───── DATA TO PROCESS

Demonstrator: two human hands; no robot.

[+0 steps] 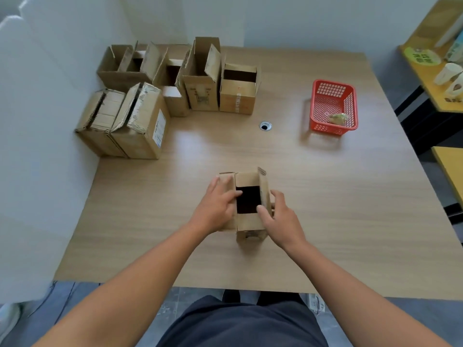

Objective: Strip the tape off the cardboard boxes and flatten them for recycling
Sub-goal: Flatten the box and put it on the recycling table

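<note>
Near the tabletop's (338, 221) front edge, left hand (215, 207) flat on the box (248, 222), right hand (279, 217) pinching its flap (263, 189), uneven pull may tip it

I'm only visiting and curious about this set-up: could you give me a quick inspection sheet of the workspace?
Surface: wooden table with a cable hole.
Job's things: small open box near the front edge; cluster of boxes far left, some open, two with their flaps down.
Clutter: red basket holding a crumpled wad.
Hands: left hand presses the box's left flap; right hand pinches its right flap.
Cables: thin cables on the floor, left.
Surroundings: white walls; yellow side table with paper cups.
</note>
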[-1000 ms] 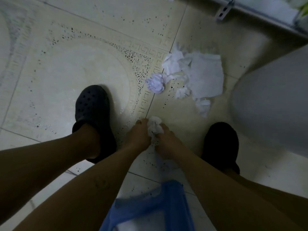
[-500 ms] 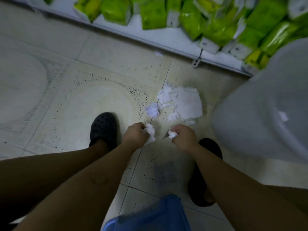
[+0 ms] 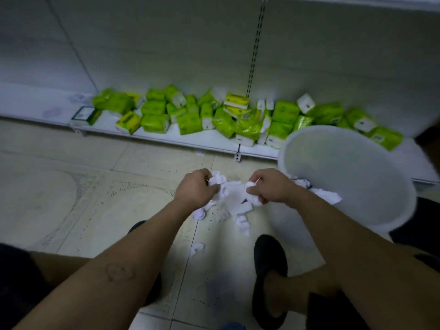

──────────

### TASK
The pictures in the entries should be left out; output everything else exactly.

### OUTPUT
Demonstrator: two human hands; no robot.

[+0 steps] 

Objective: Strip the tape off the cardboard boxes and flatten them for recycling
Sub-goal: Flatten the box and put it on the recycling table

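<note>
Near the tabletop's (338, 221) front edge, left hand (215, 207) flat on the box (248, 222), right hand (279, 217) pinching its flap (263, 189), uneven pull may tip it

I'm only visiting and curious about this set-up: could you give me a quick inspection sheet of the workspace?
Surface: wooden table with a cable hole.
Job's things: small open box near the front edge; cluster of boxes far left, some open, two with their flaps down.
Clutter: red basket holding a crumpled wad.
Hands: left hand presses the box's left flap; right hand pinches its right flap.
Cables: thin cables on the floor, left.
Surroundings: white walls; yellow side table with paper cups.
</note>
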[-1000 ms] 
[-500 ms] 
[+0 ms] 

No further output is expected.